▸ **Task to carry out**
Within the listing below, please copy exactly the lines between the line holding "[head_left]" and the line holding "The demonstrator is", inclusive.

▸ **Data provided**
━━━
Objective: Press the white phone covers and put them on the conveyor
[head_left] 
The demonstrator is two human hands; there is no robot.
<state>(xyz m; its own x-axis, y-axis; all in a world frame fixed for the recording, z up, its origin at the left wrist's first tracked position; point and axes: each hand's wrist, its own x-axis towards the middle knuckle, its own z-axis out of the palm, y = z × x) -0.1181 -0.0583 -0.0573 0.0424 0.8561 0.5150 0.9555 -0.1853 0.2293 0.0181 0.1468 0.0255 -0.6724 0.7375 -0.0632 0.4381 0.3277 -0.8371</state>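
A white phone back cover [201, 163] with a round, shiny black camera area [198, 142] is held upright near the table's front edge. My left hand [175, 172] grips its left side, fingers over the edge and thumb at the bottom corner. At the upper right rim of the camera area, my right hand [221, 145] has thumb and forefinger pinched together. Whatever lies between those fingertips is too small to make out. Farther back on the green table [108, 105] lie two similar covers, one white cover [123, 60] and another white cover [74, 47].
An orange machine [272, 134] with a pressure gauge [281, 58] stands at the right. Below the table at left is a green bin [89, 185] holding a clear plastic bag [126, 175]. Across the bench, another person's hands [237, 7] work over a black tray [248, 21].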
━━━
▸ **Result**
[head_left] 
The demonstrator is two human hands; there is no robot.

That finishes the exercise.